Reworking RoundsWatcher into a more generic TimeWatcher

The last seen block numbers needs to be read in three different places:

The easiest path to achieve this is to extend the functionalities of the roundsWatcher, which currently watches for the latest round number and block hash of the block it was initialised in, to keep track of the last seen block number as well. Since the roundsWatcher already subscribes to the blockwatcher this can be as simple as keeping track of a single additional state variable.

Alternatively we could use the DB to query this information since it is already stored there, but this would require additional dependency injection as well as an alternative polling mechanism for the ticketQueue rather than relying on a channel (see Delay Ticket Redemption until TicketParams Expiration)

Delay Ticket Redemption Until TicketParams Expiration

Currently winning tickets are redeemed on-chain instantly when possible upon receiving them, revealing the current recipientRand value in the commit-reveal scheme.
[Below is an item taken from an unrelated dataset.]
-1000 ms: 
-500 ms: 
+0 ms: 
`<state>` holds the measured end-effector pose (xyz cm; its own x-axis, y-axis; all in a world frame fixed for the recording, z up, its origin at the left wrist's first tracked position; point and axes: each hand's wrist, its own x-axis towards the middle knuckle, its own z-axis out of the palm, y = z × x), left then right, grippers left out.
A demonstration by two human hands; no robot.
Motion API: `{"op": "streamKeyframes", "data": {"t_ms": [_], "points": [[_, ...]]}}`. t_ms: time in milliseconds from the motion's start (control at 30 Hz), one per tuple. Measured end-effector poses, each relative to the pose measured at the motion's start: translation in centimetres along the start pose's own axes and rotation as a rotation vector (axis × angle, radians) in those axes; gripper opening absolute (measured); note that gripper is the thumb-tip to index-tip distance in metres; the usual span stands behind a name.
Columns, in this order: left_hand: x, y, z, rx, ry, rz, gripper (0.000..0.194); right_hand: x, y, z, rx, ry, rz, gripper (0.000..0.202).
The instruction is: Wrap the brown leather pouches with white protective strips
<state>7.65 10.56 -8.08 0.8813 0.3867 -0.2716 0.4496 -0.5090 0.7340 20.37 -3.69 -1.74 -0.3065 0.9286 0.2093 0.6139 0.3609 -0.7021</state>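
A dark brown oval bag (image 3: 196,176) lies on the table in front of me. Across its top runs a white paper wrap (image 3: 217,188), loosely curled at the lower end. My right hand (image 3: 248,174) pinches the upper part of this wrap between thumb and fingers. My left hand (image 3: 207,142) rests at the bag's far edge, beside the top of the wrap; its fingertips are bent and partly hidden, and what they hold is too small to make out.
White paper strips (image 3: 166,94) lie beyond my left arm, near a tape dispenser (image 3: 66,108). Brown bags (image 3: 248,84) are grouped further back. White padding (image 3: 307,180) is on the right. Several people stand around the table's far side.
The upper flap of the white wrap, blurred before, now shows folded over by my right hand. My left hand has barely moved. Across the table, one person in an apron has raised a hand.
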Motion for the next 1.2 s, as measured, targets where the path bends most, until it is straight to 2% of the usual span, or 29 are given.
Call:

This opens up a new attack vector in the case of the TicketParams not yet being expired. The Orchestrator would still honour the revealed recipientRand but it would be possible for a Broadcaster to grind out ticket.senderNonces that would result in signatures over the ticket that result in non-winning tickets only.

KECCAK256(sig, recipientRand) < winProb

Within the current version of the payment protocol which uses ECDSA signatures and a commit-reveal scheme the easiest solution to implement right now would be to delay winning ticket validation until after expiration of the TicketParams that constitute the ticket.

We could leverage the existing ticketQueue for this. Caveat here is that tickets would be stored and retried on a per-sender basis despite ticket expiration being global across senders. This should be ok however.

ExpirationBlock can be added to pm.TicketParams as well as pm.Ticket (when using pm.NewTicket() and batch.Ticket()), giving access to a ticket's expiration block in the ticketQueue.

Instead of trying to redeem tickets in the queue when the maxFloat for a sender changes, we can run the loop upon discovery of a new block. To achieve this we can create a subscription on TimeWatcher that allows us to pass in a sink channel (chan<- *big.Int) on which to receive updates.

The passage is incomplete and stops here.